- Aim of the exercise -
For the word "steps", find each line in the entries where it occurs and copy that line.

[Source data]
Segment Open
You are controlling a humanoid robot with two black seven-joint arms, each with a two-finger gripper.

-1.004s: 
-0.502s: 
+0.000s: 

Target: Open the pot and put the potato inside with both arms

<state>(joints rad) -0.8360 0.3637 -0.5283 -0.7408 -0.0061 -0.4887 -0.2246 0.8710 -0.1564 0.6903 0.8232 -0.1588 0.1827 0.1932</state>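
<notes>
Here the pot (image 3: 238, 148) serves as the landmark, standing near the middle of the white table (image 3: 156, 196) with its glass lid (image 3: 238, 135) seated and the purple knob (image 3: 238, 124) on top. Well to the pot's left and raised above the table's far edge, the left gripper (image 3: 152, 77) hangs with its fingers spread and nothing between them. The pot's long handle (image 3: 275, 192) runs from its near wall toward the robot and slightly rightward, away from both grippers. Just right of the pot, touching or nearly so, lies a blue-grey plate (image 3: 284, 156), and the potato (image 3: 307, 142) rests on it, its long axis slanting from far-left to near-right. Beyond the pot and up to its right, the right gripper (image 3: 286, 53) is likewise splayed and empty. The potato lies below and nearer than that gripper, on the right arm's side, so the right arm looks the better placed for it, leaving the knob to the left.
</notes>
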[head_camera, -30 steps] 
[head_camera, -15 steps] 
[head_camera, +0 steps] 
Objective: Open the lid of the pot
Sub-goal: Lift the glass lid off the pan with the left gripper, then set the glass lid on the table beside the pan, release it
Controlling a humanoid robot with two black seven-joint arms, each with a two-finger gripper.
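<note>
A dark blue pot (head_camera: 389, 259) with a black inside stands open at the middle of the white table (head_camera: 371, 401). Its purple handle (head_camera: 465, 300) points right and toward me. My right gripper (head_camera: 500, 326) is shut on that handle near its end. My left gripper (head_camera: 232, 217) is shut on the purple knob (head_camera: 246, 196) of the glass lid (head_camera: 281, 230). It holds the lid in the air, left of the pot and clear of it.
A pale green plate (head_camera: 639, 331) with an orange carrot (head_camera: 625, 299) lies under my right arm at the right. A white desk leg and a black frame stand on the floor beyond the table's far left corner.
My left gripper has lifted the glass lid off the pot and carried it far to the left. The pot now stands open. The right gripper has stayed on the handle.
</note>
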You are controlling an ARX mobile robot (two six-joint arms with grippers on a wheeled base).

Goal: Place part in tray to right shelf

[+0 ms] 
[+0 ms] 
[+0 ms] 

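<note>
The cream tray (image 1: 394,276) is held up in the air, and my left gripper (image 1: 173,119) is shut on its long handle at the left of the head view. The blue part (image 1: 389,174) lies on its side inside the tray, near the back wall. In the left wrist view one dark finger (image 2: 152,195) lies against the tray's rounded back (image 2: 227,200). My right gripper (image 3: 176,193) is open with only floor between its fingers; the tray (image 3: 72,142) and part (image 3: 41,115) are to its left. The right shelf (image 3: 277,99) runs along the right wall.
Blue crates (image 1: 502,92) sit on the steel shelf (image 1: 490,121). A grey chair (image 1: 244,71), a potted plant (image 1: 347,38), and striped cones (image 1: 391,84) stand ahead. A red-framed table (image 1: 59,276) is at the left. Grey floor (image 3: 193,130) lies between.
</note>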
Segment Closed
- Exercise solution -
[head_camera, -30 steps] 
[head_camera, -15 steps] 
[head_camera, +0 steps] 

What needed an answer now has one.